テレビはほとんど見ないので、主にこちらのラジオ・新聞・ネットメディアを介しての印象だが、とにかく「大人たちが」この危機をどう乗り切るか、どう苦労しているか、という話ばかりで、子どもたちはどう過ごせばいいのか、今どうしているのか、という話を聞いた記憶があまりない。せいぜい、超長期におよぶ学級封鎖(今のところ9月半ばまでの予定)のあいだ、いきなりパソコンを使ったリモート授業を行うことになった先生たちの苦労話のついでに、家庭環境の格差から子どもたちも苦労しているといった話くらいだろうか。

もちろん「まずは大人たちが国を、経済をどうにか回していかなければ、子どもだって食べていけない。だから、とりあえず大人が先」という理屈もわからないではない。でもその大人のなかには、かなりの割合で子どものいる親がいるはずだ。だから、親たちはみんなどうしていたんだろう、と僕は思ってしまう。表に遊びに行けない理由を、友だちと一緒に遊べない理由を、ソーシャルディスタンスを保つべき理由を、どう子どもたちに説明すべきなのか。また、大人は仕事があるからと言って、子どもにはタブレットPCを与えておくだけで本当にいいのか。普段にまして多い宿題の手伝いを誰がいつすればいいのか。こんな状態がいつまで続くと子どもたちには伝えればいいのか……。そういった子どもの(そして親の)ための論点がメディアで語られることがあまりに少なかった気がするのだ。

ロックダウン中、あれこれ規制があるなかで、子どもたちの日常生活について明確に触れた規定は、学級封鎖のそれを除けば、「公園・遊具の利用禁止」くらいしかなかった。あとは集合の禁止、外出の禁止といった、やはり大人視点のルールが子ども「にも」適用されるという、「ついで」感が常にあった。

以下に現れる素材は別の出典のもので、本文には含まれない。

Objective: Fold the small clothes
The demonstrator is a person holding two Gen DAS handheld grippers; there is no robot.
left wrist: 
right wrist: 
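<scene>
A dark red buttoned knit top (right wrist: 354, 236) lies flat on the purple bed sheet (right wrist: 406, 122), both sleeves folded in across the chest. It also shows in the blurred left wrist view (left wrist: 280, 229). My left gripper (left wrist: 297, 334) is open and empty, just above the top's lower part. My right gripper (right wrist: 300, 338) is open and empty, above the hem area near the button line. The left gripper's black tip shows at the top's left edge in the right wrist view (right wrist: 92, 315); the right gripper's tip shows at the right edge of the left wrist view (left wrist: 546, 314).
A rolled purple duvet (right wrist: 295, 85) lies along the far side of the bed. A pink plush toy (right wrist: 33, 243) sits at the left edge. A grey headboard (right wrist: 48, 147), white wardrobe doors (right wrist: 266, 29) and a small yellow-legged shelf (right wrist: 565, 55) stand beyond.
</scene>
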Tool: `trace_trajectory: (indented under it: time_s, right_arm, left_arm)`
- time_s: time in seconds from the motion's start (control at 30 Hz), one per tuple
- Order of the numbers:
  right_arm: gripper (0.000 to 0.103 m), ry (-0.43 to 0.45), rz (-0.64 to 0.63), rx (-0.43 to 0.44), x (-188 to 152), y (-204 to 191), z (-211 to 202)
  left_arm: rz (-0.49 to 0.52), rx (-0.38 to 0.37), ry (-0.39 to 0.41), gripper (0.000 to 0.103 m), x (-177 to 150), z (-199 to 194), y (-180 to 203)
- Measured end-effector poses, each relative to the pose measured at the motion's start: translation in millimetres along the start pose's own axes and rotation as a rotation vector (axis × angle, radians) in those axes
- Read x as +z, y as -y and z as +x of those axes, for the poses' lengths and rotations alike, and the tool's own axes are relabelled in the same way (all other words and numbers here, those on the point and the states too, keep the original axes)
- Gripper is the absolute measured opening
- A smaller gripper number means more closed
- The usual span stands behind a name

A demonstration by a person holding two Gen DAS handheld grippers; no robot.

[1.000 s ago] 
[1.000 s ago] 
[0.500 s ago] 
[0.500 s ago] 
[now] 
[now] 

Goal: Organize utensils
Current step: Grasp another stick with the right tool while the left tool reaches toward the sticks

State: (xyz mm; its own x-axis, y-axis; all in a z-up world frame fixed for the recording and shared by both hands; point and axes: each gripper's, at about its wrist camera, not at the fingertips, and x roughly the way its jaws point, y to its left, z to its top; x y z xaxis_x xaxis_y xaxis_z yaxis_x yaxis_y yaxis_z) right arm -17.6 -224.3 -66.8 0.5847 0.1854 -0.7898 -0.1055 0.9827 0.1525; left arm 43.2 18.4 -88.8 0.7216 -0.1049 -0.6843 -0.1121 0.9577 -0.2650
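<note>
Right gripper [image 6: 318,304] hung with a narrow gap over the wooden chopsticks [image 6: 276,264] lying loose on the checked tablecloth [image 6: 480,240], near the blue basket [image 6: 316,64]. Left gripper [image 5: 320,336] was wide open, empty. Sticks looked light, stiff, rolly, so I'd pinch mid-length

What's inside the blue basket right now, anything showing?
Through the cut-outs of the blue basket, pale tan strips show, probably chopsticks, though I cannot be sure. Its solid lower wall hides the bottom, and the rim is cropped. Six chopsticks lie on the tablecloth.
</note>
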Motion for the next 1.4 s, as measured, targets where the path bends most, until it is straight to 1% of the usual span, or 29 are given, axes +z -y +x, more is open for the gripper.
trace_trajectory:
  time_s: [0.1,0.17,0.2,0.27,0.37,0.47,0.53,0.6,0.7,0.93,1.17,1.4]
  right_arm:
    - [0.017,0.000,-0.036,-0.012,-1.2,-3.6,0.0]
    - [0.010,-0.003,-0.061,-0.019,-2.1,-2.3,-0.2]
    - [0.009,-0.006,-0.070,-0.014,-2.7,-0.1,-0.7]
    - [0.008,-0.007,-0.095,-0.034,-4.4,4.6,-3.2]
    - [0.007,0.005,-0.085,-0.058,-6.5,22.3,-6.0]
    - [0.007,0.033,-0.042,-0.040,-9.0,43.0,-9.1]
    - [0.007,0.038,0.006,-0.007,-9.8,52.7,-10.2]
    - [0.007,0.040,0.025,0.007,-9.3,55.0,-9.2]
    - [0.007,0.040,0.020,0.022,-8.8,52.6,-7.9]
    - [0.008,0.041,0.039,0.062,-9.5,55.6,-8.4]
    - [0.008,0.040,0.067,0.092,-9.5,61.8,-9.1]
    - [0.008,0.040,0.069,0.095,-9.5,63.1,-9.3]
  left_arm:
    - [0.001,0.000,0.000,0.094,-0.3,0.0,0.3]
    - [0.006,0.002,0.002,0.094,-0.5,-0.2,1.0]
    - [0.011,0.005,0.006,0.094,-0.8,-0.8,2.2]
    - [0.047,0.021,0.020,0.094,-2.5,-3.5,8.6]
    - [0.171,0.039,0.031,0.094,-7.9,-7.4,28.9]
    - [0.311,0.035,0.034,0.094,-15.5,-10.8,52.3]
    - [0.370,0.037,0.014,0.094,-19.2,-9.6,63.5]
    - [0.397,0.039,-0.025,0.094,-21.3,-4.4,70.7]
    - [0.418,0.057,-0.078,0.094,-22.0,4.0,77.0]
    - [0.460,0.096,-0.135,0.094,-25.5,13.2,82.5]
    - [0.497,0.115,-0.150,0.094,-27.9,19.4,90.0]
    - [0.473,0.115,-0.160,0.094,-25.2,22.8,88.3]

今日も僕はジョギングに出かけ、村の外れで子どもたちが遊んでいるところにさしかかった。本当はまだ他の家の子たちと大勢で集まって遊ぶことは禁じられているはずだ。隠れて遊んでいたのだろう。なかにはマスクもせずに友だちとじゃれあっている子もいた。その子は僕に気づくと、バツが悪そうな顔をした。でも、なんだかこちらのほうがいたたまれない気持ちになった。先月、僕が訳出した『コロナの時代の僕ら』で、作者パオロ・ジョルダーノも言っていたが、こんな状況を生んだ責任のかなりの部分は、どうやら大人である自分たちにあるみたいだから。